◆ YOUR TASK
Lines that contain the string "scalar" are the ones to list; copy all of them from the records.

==== DATA SECTION

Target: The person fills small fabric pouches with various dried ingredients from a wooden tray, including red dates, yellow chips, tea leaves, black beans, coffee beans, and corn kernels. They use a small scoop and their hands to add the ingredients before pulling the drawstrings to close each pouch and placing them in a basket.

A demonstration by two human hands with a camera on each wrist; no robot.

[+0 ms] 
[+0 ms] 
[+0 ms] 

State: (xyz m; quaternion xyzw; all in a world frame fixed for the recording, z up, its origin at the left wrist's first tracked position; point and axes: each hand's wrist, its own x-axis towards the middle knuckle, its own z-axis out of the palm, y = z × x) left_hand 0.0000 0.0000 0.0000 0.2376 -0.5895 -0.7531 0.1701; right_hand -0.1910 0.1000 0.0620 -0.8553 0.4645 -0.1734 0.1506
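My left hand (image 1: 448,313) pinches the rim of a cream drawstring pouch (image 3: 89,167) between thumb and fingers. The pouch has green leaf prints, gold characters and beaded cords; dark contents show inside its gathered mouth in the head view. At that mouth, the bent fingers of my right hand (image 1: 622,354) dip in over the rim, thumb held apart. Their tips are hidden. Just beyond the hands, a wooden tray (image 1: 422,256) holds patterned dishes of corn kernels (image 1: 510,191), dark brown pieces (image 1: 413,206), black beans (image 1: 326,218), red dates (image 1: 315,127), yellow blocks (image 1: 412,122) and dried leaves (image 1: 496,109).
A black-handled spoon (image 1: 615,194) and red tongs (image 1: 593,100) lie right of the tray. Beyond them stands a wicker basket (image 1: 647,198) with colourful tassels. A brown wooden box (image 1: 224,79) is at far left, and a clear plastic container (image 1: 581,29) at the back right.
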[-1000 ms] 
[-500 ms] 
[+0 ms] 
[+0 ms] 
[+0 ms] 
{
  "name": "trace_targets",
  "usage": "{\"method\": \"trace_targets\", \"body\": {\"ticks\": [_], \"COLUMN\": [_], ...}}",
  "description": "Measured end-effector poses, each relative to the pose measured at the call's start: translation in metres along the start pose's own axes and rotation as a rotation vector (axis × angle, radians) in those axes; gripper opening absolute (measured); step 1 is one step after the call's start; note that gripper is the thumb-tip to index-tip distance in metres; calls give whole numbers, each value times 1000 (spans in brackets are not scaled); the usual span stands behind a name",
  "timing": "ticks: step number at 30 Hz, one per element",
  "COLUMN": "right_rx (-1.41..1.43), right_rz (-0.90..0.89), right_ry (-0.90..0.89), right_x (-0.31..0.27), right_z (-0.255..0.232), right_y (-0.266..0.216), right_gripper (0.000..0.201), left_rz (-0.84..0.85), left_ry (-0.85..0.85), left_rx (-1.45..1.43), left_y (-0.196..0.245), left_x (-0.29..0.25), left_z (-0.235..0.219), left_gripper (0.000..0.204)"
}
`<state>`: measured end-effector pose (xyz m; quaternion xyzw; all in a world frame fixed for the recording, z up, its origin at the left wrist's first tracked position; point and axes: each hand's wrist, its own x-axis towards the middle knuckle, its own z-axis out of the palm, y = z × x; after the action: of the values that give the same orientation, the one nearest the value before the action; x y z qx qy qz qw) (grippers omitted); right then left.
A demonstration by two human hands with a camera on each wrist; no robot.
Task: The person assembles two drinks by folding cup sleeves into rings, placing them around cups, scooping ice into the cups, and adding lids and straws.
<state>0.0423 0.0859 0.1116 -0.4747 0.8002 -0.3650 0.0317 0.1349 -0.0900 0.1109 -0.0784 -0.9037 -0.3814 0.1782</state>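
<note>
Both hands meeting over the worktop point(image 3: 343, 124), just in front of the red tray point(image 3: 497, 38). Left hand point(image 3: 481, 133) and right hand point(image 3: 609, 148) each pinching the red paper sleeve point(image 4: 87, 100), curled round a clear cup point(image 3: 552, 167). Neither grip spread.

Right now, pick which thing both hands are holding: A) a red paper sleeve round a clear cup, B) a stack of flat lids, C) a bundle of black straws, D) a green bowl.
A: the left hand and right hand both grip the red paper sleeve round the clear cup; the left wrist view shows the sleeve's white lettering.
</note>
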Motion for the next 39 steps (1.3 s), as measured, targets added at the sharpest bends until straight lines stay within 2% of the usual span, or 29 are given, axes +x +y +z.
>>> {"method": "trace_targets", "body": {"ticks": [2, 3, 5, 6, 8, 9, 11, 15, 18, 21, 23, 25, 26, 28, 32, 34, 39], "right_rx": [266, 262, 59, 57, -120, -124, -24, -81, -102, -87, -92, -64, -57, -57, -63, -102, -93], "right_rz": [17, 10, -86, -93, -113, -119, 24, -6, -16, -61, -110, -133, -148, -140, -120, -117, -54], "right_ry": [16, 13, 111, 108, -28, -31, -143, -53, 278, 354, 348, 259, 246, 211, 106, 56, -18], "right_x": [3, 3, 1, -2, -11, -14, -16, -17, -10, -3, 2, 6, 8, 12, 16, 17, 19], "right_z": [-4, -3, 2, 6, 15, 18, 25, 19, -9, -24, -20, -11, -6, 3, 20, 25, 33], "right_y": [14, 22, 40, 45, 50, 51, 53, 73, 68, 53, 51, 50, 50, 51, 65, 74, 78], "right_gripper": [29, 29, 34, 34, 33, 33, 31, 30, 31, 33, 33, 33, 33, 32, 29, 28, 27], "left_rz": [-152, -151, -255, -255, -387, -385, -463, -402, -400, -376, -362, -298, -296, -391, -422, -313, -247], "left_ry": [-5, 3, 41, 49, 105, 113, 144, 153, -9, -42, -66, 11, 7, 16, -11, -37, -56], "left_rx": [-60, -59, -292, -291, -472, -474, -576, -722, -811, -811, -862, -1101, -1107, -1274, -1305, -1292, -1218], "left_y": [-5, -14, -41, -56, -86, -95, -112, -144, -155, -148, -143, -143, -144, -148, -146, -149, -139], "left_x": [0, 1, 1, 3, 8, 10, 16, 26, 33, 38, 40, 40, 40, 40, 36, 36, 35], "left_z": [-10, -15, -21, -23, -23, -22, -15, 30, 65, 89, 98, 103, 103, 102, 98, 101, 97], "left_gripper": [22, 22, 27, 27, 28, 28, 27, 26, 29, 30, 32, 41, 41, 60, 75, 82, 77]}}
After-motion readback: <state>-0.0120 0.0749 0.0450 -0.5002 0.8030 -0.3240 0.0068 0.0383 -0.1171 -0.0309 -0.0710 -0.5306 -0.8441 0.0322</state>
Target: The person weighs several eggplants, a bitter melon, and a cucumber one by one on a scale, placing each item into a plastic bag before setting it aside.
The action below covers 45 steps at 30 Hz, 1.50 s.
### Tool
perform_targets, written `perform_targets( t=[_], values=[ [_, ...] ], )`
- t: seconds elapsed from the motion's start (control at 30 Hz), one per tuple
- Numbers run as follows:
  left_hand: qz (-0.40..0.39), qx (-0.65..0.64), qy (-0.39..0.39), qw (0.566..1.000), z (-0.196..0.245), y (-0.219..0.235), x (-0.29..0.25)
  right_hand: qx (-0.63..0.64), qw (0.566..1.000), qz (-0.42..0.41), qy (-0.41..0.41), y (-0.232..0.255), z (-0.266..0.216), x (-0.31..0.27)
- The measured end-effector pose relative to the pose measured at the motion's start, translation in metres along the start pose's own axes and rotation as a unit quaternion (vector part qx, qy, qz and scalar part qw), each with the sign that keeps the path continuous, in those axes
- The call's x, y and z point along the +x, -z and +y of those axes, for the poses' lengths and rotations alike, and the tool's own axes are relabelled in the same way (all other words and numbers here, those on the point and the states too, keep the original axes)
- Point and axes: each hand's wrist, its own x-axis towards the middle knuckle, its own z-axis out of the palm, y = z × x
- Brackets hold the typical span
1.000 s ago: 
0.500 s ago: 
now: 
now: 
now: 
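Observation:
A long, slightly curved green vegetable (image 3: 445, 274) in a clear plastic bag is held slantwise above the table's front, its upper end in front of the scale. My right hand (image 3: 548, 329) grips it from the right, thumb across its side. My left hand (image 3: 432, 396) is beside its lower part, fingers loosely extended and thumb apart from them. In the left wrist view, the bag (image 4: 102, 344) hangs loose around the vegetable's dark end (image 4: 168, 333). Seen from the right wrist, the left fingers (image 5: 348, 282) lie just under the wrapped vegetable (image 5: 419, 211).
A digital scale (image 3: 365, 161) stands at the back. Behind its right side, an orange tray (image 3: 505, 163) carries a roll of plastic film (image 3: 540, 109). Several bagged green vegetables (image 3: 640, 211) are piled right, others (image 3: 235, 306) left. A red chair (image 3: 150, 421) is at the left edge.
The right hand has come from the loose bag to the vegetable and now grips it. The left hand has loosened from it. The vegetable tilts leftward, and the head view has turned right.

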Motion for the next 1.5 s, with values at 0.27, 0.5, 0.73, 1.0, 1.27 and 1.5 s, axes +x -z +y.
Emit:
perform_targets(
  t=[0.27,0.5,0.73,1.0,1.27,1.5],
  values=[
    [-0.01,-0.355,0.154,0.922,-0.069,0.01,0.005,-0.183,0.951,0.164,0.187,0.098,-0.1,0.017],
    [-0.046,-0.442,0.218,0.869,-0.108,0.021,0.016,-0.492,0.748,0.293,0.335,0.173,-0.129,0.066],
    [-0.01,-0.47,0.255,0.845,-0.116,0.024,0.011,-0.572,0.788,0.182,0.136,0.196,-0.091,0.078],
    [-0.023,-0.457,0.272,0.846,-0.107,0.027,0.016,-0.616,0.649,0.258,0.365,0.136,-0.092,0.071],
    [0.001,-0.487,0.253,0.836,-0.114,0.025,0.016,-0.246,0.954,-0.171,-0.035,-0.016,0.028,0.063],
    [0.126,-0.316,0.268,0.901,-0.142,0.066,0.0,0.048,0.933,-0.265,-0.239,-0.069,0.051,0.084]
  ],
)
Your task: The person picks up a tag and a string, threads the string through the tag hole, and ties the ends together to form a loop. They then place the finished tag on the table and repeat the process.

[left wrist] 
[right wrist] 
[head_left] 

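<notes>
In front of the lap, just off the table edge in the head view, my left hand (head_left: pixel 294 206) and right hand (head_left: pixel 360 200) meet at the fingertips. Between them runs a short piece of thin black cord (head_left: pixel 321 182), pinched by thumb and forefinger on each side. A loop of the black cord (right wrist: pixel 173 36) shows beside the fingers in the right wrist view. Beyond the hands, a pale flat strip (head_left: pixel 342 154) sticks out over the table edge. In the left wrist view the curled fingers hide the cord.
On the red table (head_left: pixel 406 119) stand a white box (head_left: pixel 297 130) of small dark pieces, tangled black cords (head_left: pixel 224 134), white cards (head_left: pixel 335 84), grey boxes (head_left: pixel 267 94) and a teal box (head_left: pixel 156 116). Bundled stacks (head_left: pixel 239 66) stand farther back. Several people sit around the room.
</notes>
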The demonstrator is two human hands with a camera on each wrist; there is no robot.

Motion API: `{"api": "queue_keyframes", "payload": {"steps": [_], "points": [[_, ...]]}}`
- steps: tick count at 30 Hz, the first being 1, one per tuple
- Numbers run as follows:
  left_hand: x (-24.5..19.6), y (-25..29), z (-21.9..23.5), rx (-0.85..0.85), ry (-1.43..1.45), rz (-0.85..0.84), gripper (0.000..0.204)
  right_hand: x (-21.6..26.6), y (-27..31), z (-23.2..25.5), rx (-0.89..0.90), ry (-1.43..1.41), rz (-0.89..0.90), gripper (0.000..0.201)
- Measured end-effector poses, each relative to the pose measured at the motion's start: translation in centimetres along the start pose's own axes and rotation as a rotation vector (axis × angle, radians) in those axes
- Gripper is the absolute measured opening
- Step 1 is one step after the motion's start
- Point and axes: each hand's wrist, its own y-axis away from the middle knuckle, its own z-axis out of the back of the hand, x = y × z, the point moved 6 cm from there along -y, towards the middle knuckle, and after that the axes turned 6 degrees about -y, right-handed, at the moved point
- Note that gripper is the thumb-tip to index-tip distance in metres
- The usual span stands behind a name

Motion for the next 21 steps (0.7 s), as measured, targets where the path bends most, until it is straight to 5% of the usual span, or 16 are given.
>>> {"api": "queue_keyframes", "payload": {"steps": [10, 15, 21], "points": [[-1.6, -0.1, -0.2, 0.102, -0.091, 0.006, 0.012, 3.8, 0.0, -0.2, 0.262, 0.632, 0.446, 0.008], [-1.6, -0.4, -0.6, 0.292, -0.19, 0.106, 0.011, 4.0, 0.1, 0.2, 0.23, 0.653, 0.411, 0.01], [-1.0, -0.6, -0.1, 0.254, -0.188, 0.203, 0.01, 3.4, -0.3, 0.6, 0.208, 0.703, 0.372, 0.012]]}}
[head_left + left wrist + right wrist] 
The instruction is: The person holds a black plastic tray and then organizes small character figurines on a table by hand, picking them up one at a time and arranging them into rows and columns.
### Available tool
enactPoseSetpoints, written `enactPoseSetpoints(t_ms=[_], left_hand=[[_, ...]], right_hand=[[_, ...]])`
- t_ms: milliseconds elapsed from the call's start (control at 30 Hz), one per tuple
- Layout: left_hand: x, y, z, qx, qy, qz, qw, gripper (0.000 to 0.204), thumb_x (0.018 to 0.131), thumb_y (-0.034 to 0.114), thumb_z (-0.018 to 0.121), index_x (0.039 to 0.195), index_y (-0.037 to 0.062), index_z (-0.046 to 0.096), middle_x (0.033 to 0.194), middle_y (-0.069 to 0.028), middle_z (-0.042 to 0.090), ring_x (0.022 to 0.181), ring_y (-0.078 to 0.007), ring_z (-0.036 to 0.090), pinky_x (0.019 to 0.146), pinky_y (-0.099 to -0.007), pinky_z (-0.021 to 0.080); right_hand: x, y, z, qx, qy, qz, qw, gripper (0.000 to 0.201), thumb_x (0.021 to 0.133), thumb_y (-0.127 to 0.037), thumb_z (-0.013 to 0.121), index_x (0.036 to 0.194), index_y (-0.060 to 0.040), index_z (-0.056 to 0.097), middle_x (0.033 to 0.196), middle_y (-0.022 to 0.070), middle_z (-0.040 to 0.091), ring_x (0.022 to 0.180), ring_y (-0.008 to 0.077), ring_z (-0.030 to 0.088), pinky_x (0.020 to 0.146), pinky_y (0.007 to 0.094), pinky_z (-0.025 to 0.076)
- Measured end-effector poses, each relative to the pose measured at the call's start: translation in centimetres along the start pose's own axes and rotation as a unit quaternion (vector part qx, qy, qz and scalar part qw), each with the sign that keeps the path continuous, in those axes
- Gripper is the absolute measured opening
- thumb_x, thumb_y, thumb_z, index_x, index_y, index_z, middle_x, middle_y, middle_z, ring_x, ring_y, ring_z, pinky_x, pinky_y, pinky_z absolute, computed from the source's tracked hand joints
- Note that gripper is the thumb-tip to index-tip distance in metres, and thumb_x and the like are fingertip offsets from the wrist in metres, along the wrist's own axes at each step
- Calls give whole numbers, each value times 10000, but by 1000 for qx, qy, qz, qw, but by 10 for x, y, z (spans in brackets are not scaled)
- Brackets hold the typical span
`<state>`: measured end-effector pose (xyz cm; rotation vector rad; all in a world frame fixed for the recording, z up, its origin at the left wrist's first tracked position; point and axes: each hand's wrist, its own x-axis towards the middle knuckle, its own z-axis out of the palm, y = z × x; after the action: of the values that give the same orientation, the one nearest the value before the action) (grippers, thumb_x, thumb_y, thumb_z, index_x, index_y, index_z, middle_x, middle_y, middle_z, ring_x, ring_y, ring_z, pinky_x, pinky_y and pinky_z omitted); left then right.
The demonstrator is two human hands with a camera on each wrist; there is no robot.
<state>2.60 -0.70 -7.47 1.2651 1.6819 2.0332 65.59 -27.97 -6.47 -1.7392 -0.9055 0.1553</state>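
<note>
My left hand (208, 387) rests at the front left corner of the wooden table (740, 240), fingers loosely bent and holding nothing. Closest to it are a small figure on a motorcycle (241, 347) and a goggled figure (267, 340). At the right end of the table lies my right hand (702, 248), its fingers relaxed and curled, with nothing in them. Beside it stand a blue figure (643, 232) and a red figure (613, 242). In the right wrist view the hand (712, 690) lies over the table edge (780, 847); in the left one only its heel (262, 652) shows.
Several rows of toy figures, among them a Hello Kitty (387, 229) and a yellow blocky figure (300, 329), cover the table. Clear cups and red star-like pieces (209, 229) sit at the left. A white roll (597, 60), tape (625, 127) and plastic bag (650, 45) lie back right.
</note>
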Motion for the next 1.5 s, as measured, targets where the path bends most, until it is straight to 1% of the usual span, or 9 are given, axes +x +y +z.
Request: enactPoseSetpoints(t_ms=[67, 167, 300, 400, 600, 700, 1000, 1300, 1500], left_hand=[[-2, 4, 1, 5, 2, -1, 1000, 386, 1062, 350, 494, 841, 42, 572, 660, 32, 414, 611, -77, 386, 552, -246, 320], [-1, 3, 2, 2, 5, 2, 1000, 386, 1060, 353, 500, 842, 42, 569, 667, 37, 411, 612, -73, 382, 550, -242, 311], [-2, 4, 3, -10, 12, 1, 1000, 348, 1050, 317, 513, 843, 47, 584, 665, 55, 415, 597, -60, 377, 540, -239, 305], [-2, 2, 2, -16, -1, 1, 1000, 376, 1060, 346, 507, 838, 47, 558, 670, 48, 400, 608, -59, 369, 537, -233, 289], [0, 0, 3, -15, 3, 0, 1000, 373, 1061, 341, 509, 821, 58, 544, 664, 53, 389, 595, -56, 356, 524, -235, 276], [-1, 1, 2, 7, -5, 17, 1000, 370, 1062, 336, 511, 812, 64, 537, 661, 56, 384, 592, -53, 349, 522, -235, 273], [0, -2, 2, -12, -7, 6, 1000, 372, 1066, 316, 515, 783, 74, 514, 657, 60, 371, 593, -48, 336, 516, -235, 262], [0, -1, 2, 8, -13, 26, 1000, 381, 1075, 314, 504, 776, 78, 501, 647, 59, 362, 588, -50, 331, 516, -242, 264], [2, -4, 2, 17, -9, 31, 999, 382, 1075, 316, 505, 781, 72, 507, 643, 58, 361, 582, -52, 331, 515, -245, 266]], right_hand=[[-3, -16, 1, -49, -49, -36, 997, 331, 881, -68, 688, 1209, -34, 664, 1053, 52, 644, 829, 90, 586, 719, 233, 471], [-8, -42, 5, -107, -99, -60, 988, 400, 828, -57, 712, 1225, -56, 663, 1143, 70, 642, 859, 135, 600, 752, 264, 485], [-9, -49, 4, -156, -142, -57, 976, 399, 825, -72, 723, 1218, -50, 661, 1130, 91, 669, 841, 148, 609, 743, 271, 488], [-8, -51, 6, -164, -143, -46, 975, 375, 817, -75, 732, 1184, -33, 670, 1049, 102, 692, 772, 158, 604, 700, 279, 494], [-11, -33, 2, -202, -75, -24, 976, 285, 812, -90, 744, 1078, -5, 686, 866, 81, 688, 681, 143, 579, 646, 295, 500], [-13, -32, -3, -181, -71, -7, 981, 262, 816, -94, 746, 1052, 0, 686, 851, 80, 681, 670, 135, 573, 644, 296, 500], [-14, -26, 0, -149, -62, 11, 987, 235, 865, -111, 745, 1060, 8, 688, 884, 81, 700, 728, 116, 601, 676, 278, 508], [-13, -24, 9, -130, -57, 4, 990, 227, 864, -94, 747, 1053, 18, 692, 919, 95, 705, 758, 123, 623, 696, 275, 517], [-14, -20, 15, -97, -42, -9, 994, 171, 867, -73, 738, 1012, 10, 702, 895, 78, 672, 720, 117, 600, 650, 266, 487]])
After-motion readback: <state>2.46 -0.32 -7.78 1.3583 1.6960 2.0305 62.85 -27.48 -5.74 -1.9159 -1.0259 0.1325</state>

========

◆ ANSWER SPACE
- The measured end-effector pose relative to the pose measured at the motion's start, translation in metres along the start pose's own axes and rotation as a unit quaternion (vector part qx, qy, qz and scalar part qw), each with the sign that keeps the path continuous, in those axes
- Measured end-effector poses, each relative to the pose measured at the call's start: translation in centimetres along the start pose's own axes and rotation as a unit quaternion (vector part qx, qy, qz and scalar part qw), each with the sign that keeps the path continuous, in those axes

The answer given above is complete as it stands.